Mike Hirsch March 12, 2012 at 07:27 PM
Thank you Robin, but low voter turnout is just part of this tragedy. What is actually more troubling to me is that most people choose not to be informed because it is too difficult. Let's say you're sitting at home watching tv and someone is mugged outside your front door. If you don't hear anything, then you've done nothing wrong. If you hear something and see the crime being committed and do nothing, then you're a coward. If you hear something and see the crime being committed and call the police, then you've done the safe thing and fulfilled your civic duty. If your hear something and see the crime committed and go to help the victim, then you either wind up as a hero or getting hurt. Most people find it easier to ignore what goes on in our local politics rather than to learn the facts, which will take them out of their comfort zone. As far as voters are concerned, 70% of those that bother to vote at all, simply vote the party line (which in the example I have given is like calling the police) - they've fulfilled their civic responsibility, but have not moved out of their comfort zone. When the party lines are controlled by the machine politicians, their continued re-elections are virtually assured.
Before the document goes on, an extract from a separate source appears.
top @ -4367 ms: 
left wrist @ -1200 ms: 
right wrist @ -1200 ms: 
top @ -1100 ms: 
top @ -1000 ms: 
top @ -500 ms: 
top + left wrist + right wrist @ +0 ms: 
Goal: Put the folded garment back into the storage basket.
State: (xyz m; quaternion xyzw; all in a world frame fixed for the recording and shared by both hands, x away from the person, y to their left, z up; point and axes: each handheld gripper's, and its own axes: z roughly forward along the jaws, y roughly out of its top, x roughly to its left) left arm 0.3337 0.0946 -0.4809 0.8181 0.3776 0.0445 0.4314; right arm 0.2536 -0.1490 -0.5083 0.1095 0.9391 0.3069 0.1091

Watchdog March 19, 2012 at 03:10 PM
There is NO HOPE. The BLOC and the UNIONS vote for the same people. North Rockland Controls all of Rockland. Nothing will change. There is NO HOPE. The demise of Rockland as we know it is set in stone by the BLOC and the UNIONS.
Watchdog March 19, 2012 at 03:48 PM
The BLOC fleeces the County with exorbitant amountsoftaxpayer money going to them for Medicaid, Early Learning etc. while the Unions fleece the Taxpayer with gilt edge pensions and benefits not available to the taxpayers who pay for these benefits. There is NO HOPE. Taxpayers who do not have an escape program in place when this all blows up are very foolish.
Watchdog March 19, 2012 at 03:59 PM
The BLOC supports the new Desalinization Program because the water is needed for their 6 bedroom homes and the UNION wants it for jobs and benefits. The BLOC and the UNIONS work in tandem. Unless this changes there is NO HOPE for Rockland County. And when you sell your home the new transfer tax will soak you for more on the way out.
Watchdog March 19, 2012 at 04:00 PM
UNLESS the State takes over Rockland is DOOMED!
Watchdog March 19, 2012 at 04:58 PM
Michael Hull writes and excellent article on the County and gets responses from just two people while hundreds responded AND VOTED on the Blog about who has the best pizza, Now can you understand why there is NO HOPE. and we are DOOMED?